--- YOUR INSTRUCTIONS ---
From the listing below, set down exactly the lines between the one holding "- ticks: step" and the one holding "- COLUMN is", inclusive. No other line is wanted.
LISTED ENTRIES section start
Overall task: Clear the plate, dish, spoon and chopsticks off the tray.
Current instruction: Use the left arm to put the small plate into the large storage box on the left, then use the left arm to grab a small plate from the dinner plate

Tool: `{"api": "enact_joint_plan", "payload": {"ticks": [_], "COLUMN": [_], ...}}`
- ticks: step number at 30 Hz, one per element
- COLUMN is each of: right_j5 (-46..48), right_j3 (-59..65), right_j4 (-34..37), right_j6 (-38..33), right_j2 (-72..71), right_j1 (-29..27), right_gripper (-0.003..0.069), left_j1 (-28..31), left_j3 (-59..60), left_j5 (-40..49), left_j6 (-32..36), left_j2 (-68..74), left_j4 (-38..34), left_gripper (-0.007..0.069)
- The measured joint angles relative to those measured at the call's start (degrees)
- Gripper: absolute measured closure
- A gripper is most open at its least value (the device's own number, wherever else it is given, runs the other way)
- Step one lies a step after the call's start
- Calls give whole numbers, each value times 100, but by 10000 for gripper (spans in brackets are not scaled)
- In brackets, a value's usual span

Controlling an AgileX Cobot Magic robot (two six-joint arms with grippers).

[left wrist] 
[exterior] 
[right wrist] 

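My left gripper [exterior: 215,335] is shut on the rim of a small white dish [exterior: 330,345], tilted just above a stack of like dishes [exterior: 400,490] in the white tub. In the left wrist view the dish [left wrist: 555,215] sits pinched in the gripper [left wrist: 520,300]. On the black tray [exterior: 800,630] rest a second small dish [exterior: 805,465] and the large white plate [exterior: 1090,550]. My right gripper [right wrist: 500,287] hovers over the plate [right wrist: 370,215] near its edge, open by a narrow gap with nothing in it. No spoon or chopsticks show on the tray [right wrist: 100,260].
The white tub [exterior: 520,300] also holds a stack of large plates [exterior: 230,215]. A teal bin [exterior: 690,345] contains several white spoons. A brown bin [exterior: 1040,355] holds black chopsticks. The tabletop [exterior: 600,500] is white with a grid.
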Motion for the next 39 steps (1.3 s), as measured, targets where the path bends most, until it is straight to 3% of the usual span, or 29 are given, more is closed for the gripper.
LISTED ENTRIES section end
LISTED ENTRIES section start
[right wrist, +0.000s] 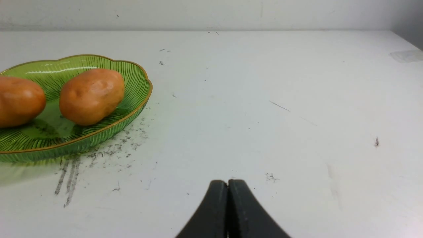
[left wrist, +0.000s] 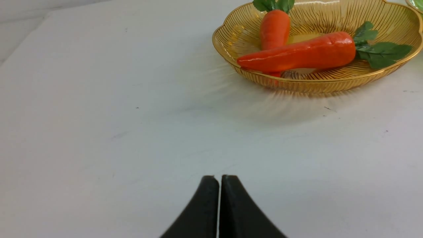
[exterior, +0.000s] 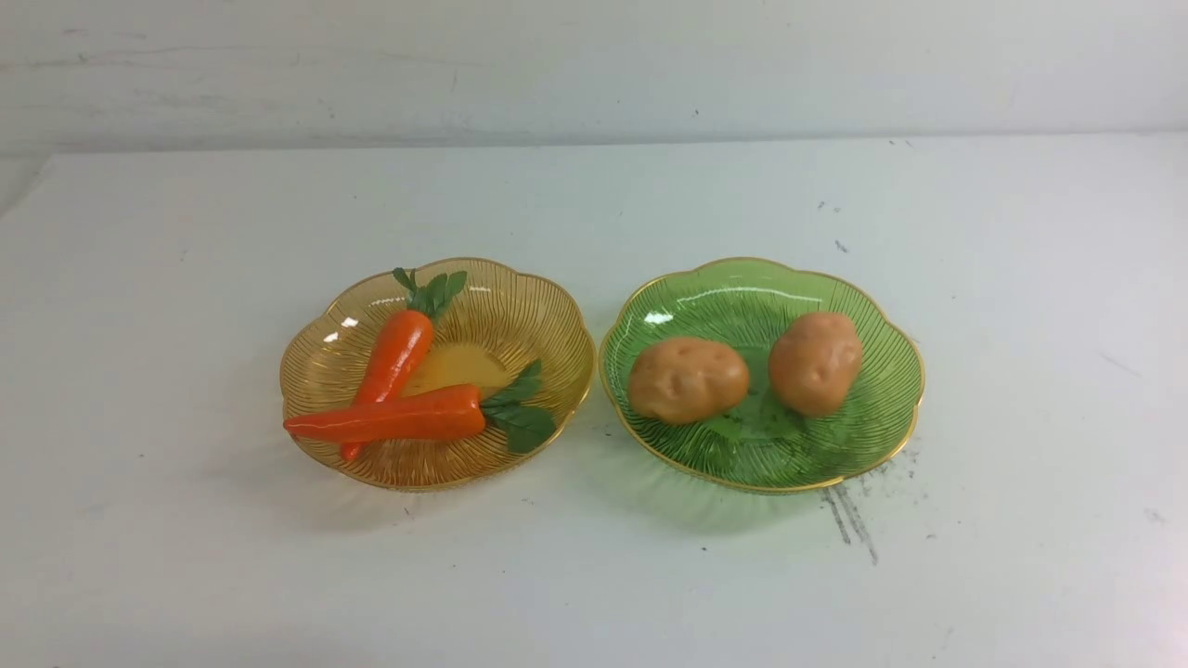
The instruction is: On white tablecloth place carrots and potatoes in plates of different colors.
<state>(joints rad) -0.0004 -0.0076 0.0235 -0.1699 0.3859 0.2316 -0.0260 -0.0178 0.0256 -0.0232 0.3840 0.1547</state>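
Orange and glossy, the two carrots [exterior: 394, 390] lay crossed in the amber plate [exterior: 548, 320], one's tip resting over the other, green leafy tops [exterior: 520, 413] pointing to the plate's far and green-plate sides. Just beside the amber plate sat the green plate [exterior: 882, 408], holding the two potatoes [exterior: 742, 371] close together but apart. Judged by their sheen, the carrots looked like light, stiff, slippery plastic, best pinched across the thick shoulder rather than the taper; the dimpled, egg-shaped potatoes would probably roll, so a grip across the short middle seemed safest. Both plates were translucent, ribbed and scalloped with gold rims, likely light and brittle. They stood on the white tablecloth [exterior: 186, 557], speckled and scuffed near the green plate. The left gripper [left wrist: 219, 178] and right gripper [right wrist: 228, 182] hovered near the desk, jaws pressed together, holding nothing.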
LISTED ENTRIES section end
--- RESULT FOR THIS EXERCISE ---
- ticks: step number at 30 Hz, one per element
- COLUMN is each of: right_j5 (-46..48), right_j3 (-59..65), right_j4 (-34..37), right_j6 (-38..33), right_j2 (-72..71), right_j1 (-29..27), right_gripper (-0.003..0.069), left_j1 (-28..31), left_j3 (-59..60), left_j5 (-40..49), left_j6 (-32..36), left_j2 (-68..74), left_j4 (-38..34), left_gripper (-0.007..0.069)

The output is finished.